You will also want to make sure that your child is comfortable during the procedure. Dressing them appropriately is one way to accomplish this. For dental procedures, you will want to avoid shirts with buttons and flip-flops. Instead, dress them in comfortable pants, closed toed and flat shoes, and a loose-fitting shirt. You may want to bring extra clothes as well. Another way to keep them comfortable is to bring their favorite blanket and/or stuffed toy. This will give them something familiar to hold onto as a distraction during the procedure and will reduce their anxiety.
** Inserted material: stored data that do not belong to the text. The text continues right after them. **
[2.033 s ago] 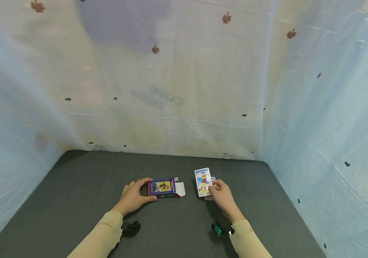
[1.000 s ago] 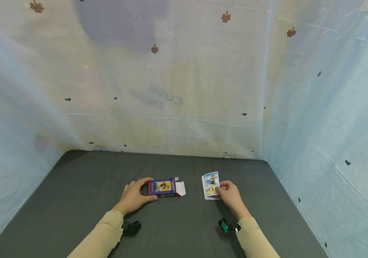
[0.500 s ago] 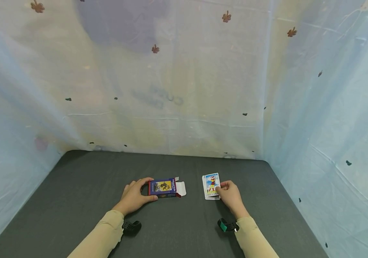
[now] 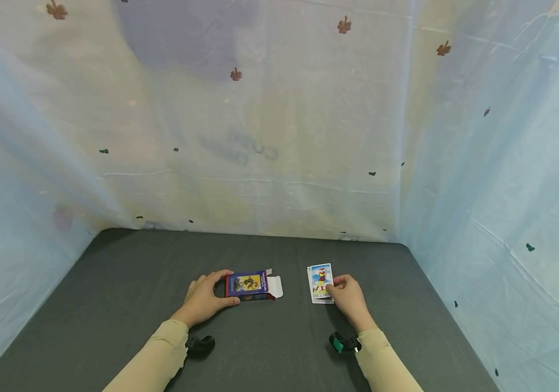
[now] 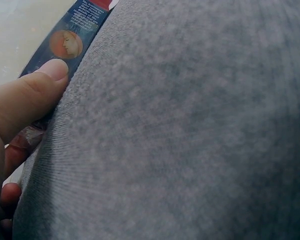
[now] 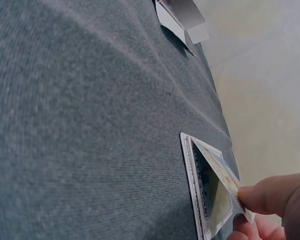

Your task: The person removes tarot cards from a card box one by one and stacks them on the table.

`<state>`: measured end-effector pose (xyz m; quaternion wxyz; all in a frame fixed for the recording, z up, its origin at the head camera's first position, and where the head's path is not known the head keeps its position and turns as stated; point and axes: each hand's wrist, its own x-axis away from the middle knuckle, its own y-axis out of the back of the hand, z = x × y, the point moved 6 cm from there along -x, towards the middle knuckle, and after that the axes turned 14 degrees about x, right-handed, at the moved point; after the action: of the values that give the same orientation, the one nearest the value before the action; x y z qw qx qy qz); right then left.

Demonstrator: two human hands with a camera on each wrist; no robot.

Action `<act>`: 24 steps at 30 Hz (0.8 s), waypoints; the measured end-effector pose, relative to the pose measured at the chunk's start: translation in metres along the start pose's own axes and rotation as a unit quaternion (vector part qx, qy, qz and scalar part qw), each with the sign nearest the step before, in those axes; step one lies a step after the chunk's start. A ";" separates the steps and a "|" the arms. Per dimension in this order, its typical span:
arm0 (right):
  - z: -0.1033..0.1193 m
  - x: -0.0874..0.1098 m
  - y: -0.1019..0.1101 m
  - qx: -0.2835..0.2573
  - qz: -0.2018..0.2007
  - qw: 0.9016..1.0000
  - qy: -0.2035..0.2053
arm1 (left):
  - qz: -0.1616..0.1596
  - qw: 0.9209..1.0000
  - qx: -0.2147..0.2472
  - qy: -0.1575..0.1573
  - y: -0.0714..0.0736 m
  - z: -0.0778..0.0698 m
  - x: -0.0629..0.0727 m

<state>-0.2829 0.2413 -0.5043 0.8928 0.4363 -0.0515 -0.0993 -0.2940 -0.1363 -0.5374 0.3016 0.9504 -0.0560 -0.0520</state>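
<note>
My left hand (image 4: 203,298) grips a blue tarot card box (image 4: 247,283) by its left end, thumb on the near side and fingers at the far side. The box lies flat, its white end flap open to the right. In the left wrist view my thumb presses the box's side panel (image 5: 82,30), below a round portrait. My right hand (image 4: 350,299) pinches a tarot card (image 4: 321,276) with a jester-like figure by its right edge. Beneath it sits a small stack of cards (image 6: 190,185). The right wrist view shows the held card (image 6: 222,170) tilted up from the stack, its right side raised.
A dark grey cloth-covered table (image 4: 260,348) lies under everything. Pale plastic sheeting (image 4: 279,163) rises behind the far edge and on both sides. Black wrist straps (image 4: 200,345) sit at both cuffs. The box's flap (image 6: 185,25) shows at the top of the right wrist view.
The right hand has moved slightly right, bringing the card from the stack's left side to over it. In the last half second almost nothing has shifted. The left hand and box have stayed put.
</note>
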 end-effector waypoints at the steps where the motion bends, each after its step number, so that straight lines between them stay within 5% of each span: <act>1: 0.000 0.000 0.000 0.004 0.000 1.000 -0.001 | 0.000 1.000 0.000 0.000 0.000 0.000 0.000; 11: -0.001 0.003 0.002 0.031 0.003 0.999 -0.009 | -0.001 1.000 0.002 -0.010 -0.001 0.000 0.000; 24: 0.005 0.002 0.000 0.001 -0.002 1.000 0.016 | -0.002 1.000 0.000 -0.010 0.000 -0.003 0.002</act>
<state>-0.2822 0.2372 -0.5017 0.8930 0.4386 -0.0367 -0.0941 -0.2917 -0.1345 -0.5350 0.3012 0.9498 -0.0573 -0.0618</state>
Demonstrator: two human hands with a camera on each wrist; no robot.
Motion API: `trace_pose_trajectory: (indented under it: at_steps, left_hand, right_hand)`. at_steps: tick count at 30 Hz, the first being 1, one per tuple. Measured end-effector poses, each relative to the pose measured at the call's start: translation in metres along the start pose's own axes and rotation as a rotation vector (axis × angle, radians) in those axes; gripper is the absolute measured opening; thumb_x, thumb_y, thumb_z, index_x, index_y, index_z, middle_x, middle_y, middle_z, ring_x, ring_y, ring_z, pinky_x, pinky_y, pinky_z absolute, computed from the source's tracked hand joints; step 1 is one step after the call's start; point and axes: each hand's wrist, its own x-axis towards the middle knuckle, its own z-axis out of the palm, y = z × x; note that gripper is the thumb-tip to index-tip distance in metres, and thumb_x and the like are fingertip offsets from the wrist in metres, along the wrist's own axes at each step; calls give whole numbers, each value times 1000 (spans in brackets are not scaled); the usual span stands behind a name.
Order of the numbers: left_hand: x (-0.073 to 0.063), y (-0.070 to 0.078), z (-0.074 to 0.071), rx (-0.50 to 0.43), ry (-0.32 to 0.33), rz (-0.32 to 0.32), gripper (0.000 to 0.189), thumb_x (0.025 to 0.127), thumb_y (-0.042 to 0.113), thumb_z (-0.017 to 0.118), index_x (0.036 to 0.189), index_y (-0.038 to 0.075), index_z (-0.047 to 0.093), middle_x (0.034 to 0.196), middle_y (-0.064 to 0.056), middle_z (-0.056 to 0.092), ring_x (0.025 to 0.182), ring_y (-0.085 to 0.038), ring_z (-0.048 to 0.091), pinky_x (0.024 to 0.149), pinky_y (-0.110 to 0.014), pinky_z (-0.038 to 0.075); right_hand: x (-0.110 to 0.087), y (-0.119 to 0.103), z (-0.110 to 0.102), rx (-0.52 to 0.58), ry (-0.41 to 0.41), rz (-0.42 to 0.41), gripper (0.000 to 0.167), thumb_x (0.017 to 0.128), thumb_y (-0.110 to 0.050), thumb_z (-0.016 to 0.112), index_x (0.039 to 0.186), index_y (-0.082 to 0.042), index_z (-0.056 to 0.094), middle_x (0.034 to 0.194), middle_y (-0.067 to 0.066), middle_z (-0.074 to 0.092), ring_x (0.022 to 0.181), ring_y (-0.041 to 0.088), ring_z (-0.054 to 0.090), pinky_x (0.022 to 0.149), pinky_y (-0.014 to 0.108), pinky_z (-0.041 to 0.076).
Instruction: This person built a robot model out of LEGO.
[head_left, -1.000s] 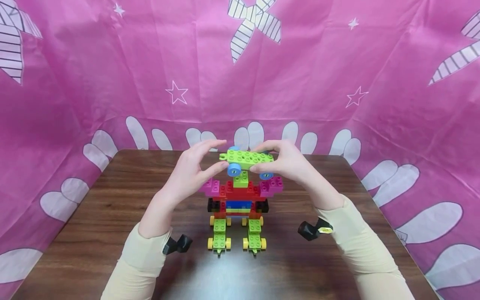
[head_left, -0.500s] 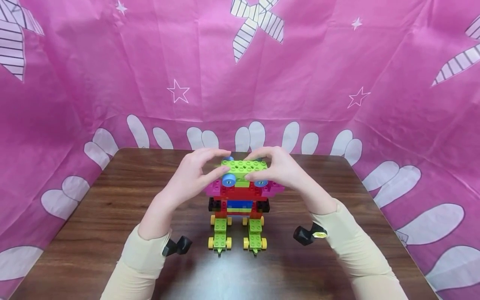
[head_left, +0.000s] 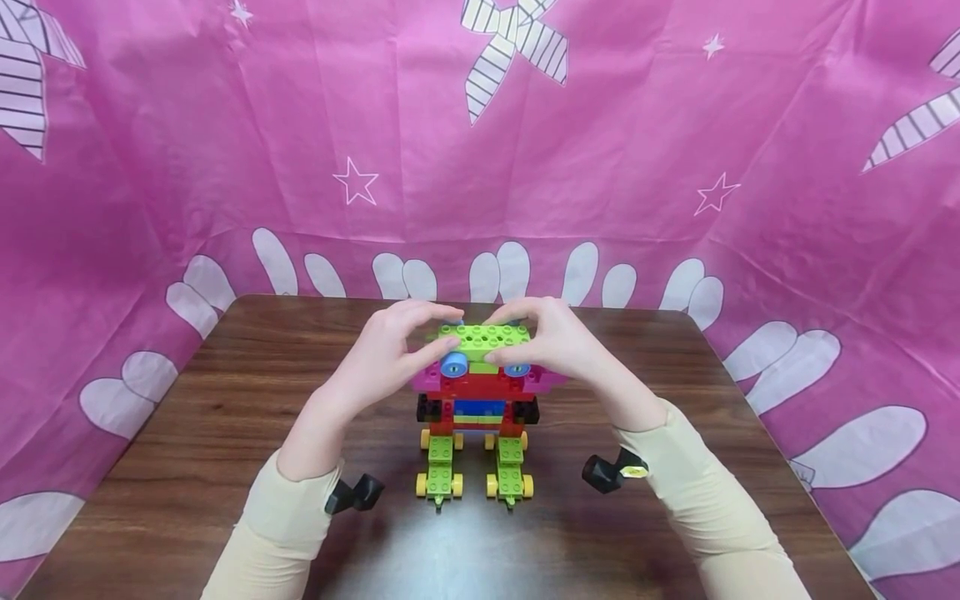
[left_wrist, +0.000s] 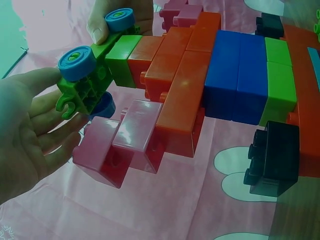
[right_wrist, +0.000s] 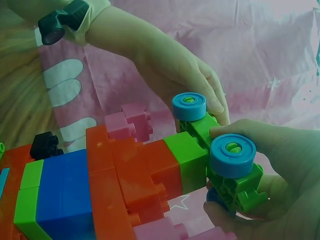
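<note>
A lime green toy car base with blue wheels lies level across the top of a figure built of toy bricks. My left hand pinches its left end, thumb in front and fingers behind. At the other end my right hand grips it the same way. In the left wrist view the underside of the car base meets a green brick, above red bricks. Whether the studs are fully pressed in, I cannot tell.
The figure has pink brick arms, black side bricks, a blue middle and green feet with yellow wheels. It stands on a brown wooden table. Pink patterned cloth hangs behind and at both sides.
Both hands have lowered the car base onto the figure's top green brick and shifted it slightly left. It was tilted a second ago and is level now.
</note>
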Motion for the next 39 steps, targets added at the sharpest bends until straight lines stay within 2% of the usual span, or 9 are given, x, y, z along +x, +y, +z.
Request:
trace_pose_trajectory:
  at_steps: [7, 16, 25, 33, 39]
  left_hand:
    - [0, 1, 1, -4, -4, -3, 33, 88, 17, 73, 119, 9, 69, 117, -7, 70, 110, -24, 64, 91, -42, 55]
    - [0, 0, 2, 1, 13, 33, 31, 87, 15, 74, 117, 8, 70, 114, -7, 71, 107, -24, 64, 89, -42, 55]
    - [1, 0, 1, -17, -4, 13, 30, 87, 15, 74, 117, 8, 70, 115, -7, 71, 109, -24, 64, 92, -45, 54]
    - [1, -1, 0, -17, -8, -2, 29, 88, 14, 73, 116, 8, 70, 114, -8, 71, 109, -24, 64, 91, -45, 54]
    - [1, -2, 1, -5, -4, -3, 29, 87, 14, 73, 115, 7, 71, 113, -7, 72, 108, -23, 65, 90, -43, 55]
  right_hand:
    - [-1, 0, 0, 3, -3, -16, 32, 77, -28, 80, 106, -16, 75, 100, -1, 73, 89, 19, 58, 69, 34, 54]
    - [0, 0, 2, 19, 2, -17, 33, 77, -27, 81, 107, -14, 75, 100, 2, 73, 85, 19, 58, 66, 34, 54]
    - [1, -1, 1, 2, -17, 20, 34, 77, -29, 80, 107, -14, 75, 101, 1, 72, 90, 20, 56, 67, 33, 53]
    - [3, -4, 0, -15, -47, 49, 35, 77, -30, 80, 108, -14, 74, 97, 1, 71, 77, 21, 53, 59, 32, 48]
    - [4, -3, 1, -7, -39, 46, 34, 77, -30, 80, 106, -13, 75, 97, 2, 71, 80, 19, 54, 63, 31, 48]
After sedation, you will want to be present when your child comes out of sedation. Dr. Atabaki will have you wait in the office until the sedation wears off and it is safe to take your child home. While most of the sedation should wear off at the office, your child will most likely experience lingering drowsiness for the remainder of the day. You will want to keep a close eye on them throughout the day since sedation can make them clumsy and possibly nauseous. It is also important to encourage them to drink water to flush out the remaining sedation.